No, ejaculation does not have to occur in the vagina for pregnancy to occur. If a man ejaculates anywhere near the vagina, pregnancy is possible. For example, if you’re having anal sex, ejaculate could conceivably dribble out of the anus, into the vagina, and then the sperm could swim merrily along until hitting paydirt, aka the egg. (I told you this might be gross.)
I guess it’s remotely possible that a woman could get pregnant from a toilet seat, although the odds have to be astronomical. Basically, a guy would have to ejaculate directly onto the toilet seat, and then the woman would have to come along immediately afterward and sit on the big puddle of ejaculate, which would have to be positioned just right for the sperm to be able to make their way into the vaginal opening. This really seems incredibly unlikely for a number of reasons.
I actually know someone (or knew someone; she’s dead now) who claimed to have gotten pregnant without ever having had intercourse. My first husband’s brother and his wife dated for a couple of years in high school, and Robyn ended up pregnant her freshman year in college. She was sick for a month or so before they figured out what was going on. Her doctor was treating her for an “ulcer” which had been causing a lot of gastronomic problems. After they had the positive pregnancy test we were all astounded that it hadn’t occured to them before. They both said (in all sincerity, it seemed to us) that it never occured to them that she might be pregnant because they’d never actually had sex. Her doctor said he didn’t do a test because she claimed to be a virgin, waiting for marriage, etc. I’m not certain that’s how she got knocked up, but my theory was if they were willing to admit to fooling around (apparently in the buff) - they’d have just as easily admitted to having sex.

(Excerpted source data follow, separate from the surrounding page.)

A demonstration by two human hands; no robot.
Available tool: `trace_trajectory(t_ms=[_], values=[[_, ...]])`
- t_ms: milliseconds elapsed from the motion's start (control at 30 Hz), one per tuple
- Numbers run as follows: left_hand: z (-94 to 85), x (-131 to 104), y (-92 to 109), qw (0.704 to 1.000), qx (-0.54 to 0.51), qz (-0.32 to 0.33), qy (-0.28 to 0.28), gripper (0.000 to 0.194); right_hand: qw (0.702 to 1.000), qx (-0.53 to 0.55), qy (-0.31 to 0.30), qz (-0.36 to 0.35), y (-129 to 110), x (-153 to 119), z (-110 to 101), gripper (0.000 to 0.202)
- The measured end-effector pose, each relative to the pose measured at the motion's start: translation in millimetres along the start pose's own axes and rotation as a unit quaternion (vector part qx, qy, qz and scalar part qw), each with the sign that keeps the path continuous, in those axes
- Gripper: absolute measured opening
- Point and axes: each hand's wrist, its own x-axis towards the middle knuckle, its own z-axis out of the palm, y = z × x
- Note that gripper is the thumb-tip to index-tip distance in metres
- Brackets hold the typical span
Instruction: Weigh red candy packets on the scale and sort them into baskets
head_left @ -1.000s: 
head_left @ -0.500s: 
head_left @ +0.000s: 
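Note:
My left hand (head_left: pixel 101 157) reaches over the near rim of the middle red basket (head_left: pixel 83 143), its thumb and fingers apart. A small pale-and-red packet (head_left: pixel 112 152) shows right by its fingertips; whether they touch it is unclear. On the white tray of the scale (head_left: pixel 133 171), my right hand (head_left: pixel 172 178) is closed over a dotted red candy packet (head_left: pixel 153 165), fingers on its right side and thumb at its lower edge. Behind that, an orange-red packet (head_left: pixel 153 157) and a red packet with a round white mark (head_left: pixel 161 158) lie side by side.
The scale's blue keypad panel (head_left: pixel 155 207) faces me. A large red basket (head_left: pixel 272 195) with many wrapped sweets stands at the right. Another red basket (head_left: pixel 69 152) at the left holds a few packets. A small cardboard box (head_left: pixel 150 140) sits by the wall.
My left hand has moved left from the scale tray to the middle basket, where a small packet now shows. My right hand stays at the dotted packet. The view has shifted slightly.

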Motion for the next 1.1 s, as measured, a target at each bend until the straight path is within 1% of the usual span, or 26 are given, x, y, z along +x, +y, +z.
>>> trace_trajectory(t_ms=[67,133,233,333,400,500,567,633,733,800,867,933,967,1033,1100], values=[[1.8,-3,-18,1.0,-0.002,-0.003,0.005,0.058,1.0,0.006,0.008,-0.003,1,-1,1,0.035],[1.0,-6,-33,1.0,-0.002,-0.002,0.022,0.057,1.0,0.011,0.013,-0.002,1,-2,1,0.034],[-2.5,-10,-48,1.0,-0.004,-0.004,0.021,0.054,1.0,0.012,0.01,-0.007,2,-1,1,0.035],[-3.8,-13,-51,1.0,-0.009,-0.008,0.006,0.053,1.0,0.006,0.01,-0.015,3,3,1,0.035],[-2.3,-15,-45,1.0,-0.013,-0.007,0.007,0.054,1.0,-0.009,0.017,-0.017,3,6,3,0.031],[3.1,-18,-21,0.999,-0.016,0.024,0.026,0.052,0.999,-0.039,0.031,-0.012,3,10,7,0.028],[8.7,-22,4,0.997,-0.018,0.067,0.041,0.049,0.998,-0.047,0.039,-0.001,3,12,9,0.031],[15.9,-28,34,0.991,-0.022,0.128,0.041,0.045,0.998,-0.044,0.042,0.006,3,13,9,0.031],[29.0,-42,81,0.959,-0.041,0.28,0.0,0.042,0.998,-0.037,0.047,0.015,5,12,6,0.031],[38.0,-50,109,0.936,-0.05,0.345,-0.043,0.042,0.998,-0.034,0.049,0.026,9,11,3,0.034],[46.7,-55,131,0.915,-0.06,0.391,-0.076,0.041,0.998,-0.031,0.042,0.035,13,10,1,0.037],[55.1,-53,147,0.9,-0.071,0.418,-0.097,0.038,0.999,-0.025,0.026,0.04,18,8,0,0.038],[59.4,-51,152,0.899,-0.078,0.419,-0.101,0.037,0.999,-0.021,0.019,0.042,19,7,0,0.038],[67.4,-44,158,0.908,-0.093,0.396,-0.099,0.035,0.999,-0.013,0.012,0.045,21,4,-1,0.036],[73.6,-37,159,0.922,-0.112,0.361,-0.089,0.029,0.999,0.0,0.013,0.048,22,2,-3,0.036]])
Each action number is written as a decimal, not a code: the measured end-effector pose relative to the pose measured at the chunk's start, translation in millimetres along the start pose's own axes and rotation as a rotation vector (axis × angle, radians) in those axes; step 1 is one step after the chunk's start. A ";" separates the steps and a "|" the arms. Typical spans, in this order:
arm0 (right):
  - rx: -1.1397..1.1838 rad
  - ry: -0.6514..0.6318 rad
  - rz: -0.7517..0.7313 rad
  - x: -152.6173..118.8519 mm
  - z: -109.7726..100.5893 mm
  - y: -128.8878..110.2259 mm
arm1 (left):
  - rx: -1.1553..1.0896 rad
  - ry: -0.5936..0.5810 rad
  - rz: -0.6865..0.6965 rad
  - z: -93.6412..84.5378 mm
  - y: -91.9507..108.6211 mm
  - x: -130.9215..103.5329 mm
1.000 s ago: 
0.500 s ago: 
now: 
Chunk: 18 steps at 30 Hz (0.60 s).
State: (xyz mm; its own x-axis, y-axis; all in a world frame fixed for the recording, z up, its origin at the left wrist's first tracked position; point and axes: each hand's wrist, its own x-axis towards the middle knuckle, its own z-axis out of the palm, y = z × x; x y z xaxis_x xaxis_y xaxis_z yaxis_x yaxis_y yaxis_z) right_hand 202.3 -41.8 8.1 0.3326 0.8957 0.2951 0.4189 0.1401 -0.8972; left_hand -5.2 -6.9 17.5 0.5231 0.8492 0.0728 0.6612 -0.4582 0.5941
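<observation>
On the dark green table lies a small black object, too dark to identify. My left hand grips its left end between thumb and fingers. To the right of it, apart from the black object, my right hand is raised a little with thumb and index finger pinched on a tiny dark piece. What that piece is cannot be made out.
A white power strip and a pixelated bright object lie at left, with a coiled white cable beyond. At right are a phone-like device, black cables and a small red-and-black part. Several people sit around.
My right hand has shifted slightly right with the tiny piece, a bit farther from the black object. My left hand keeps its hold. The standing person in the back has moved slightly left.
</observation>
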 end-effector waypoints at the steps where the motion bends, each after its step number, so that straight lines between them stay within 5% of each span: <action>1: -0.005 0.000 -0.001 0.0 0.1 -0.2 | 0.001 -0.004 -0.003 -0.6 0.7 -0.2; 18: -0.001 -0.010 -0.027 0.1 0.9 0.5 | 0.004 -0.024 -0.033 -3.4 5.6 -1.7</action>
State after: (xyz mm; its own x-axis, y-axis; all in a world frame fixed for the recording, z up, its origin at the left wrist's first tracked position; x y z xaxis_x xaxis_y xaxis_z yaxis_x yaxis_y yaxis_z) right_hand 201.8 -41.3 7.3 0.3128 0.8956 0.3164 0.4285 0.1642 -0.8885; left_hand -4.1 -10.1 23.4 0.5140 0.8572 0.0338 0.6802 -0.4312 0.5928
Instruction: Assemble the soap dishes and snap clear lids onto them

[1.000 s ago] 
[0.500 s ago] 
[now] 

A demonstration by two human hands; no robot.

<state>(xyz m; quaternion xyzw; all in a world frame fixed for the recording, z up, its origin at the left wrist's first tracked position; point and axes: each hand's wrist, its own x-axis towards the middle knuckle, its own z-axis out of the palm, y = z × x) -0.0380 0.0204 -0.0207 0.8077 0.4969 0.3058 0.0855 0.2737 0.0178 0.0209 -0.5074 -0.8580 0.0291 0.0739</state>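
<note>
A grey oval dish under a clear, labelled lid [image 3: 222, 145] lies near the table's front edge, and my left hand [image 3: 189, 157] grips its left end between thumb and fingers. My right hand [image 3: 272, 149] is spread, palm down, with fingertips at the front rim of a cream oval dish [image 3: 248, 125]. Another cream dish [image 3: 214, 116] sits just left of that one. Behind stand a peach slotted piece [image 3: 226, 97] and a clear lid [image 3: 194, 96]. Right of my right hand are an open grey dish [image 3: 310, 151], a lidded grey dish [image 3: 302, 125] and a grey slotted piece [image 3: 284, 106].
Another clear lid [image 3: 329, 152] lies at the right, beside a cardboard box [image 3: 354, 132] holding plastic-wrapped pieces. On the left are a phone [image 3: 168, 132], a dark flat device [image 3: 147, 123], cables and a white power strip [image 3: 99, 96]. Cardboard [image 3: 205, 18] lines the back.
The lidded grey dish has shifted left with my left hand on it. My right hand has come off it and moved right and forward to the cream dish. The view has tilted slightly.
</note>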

O.k., if you look in a “Seventeen” magazine from time to time, this topic does come up. A woman, or girl, can get pregnate without having sexual intercourse that ends in ejaculation.
Here’s how it can happen: First, sperm is suprizingly tough. It has to be. The environment in the viginia is acidic to prevent infection, so sperm has to be strong enough to withstand this. Also, sperm has a marathon swim through the woman’s uterus and one of the fallopian tubes to get to the egg. I’m not sure what the scale would be, but I’d bet its like running across the country or something similar. These facts, make sperm strong in general. There have been some cases that a woman has claimed to have become pregnate while bathing with a lover, but not having sex. This seems a little to far fechted to me, but there have been recorded cases of girls becoming pregnate from “fooling around” even with there underwear on. The common event they all have is that semen dribbled onto them and soaked through. Sperm, being single minded and not caring HOW far they have to go, did their thing.
Just curious, but how are these cases verified? It seems to me that many a young lady, having gotten pregnant in the traditional manner, would swear up and down to her parents and others that she never did nuthin’. Do the doctors just take the patients’ word on this?
In the French film Romance, the heroine is sitting on top of her boyfriend. He’s impotent, but he dribbles a drop or two of cum anyway. This gets her pregnant, and she sarcastically refers to it as “the Virgin Birth.” Her name is Marie.
…this girl who, as a result as a birth defect, had been born without a vagina. She has performed oral sex on her boyfriend, and swallowed. An angry ex-boyfriend burst into the room, and stabbed her repeatedly. According to this article, one of the stab wounds pierced her stomach, and the semen dripped onto the egg, fertilizing it. I suppose this story could have been erroneous, but I DID read about it.